On the pitch, finding a way to stifle the bright and lively Rodriguez will be the key for Brazil, as Rodriguez doesn't just lead this World Cup in scoring, he has also been Colombia's most dangerous playmaker. It's something no other team at this World Cup has been able to do.
"Football needs players of his characteristics for this spectacle," Uruguay manager Oscar Tabarez told Santiago Torrado of the Associated Press, via ABC News.
"For the moment, he's the best player at this World Cup."
But Colombia is no one-man team. Far from it. They are a true team, with parts that seem to fit well together to form a wonderful final product. Where Brazil at times have looked shaky and mismatched, relying too heavily on Neymar to create, Colombia have been smooth and positive.
And at some point, the pressure the Brazilians are under seems likely to see them burst at the seams. It will be painful for Brazil to lose on home soil, especially to a South American team, but Colombia will be the end of the line for them in what might be the most entertaining World Cup matchup in years.
In the other game, the France and Germany matchup may come down to Germany's weaknesses as much as anything else. The German defense has been in a bit of a state of disarray at this tournament, battling both injuries and the lack of true full-backs, since Philipp Lahm is a midfielder now.
Sure, they've given up just three goals in four games, but two of them came against Ghana, Portugal were a man down for much of that match, and were it not for Manuel Neuer playing all four defensive positions and keeper against Algeria, the African side might have scored more than one.

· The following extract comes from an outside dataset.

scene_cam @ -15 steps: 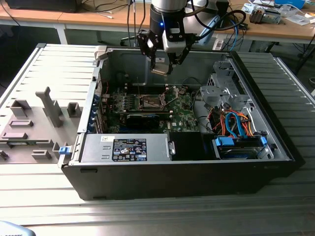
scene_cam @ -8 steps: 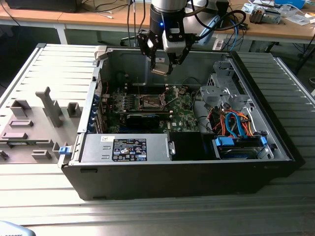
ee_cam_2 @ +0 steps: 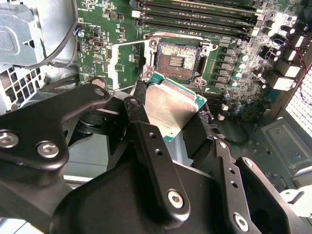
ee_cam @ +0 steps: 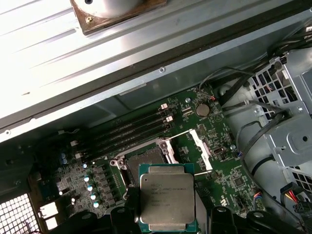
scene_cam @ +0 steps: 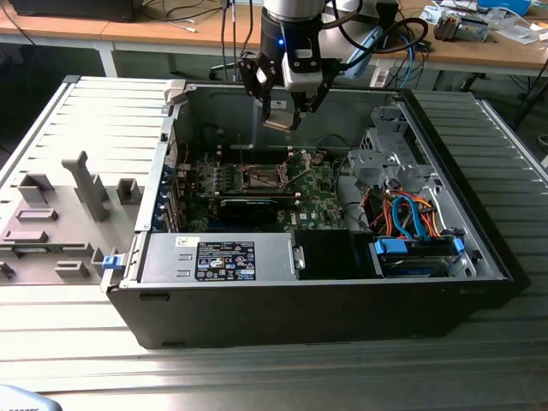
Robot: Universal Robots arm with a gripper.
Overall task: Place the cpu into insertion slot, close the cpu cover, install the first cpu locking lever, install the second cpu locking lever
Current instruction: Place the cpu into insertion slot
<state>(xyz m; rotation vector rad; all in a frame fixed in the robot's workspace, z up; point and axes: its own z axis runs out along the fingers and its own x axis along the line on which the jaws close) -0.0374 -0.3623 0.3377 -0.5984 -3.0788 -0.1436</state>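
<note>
The step in hand is setting the cpu (ee_cam_2: 168,105) into the insertion slot (ee_cam_2: 176,61). The gripper (scene_cam: 281,116) hangs in the upper centre of the exterior view, inside the open computer case (scene_cam: 479,248), with its 2 fingers (ee_cam_2: 139,105) clamped on opposite edges of the chip. The chip is held in the air above the green motherboard (scene_cam: 318,195), close over the socket and not touching it. To do this well, I judge that the chip should be level and square to the socket, its 4 corners lined up over the silvery rim. It should come straight down with no sideways slide across the contacts and be let go only once it lies flat. The cpu cover (ee_cam_2: 112,66) looks swung open just beside the socket, though its angle is hard to read. The cpu is a flat square with a dull silvery-grey lid on a green-edged base.
</note>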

A similar performance against France would be trouble for the Germans, given that players like Karim Benzema, Antoine Griezmann and Mathieu Valbuena are far better than anything Algeria could throw at them. In fact, the French side has looked like one of the most dangerous teams on the counter-attack thus far in this tournament.
And with box-to-box midfielder Paul Pogba looking every bit the prodigy he is against Nigeria, Germany could be in serious trouble here.

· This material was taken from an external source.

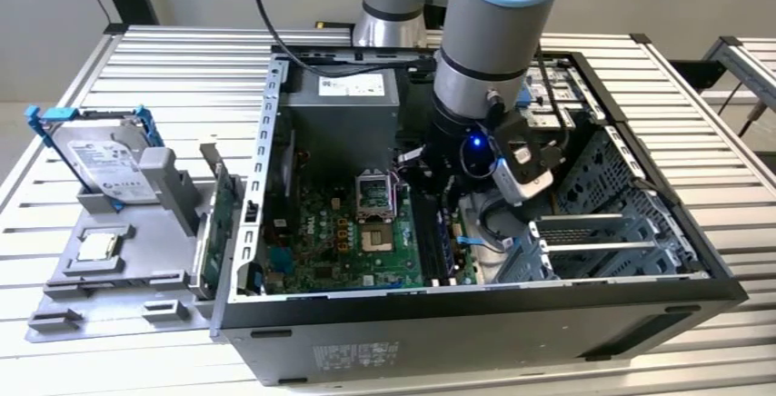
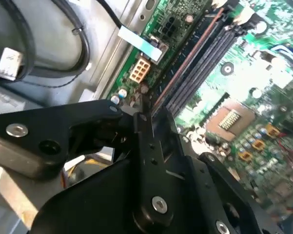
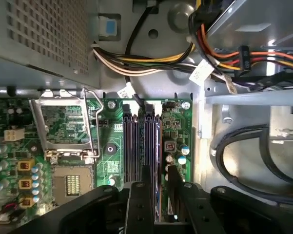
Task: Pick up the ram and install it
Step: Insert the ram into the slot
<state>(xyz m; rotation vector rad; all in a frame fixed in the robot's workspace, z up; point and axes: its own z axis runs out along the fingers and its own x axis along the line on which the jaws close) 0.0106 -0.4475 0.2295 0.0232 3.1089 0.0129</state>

On the other hand, the Germans are extremely talented in the attack themselves and have the players to neutralize France's strong midfield trio of Pogba, Blaise Matuidi and Yohan Cabaye. This game will probably be a bit more open than people expect, with both teams really going after one another.
Germany will need another strong game from Muller, and BBC analyst Chris Waddle broke down his game for Christopher Clarey of The New York Times:
Muller’s not a player who’s going to pick the ball up and dribble past two players and put one in the top corner. Muller’s a player who’s honest and genuine and keeps getting in there and keeps arriving on the scene. He gets his chances because of his honesty and endeavor. If you make 20 runs, you might get one chance, and he’ll make every one of those 20 runs.
He's going to give France's defense headaches, no doubt, as will Arsenal's Mesut Ozil, the team's chief playmaker who operates from the left for this German team but will interchange and overlap with Muller frequently. You can bet the French defense will have just as many issues with the German attackers as the German defenders will with the French attackers.
It's a tough game to call. On form alone, France would be the pick. But Germany didn't lose a game in its vastly superior group and has arguably more depth and balance than any other team in the tournament.
Germany will win, 2-1, but it will be one heck of a match.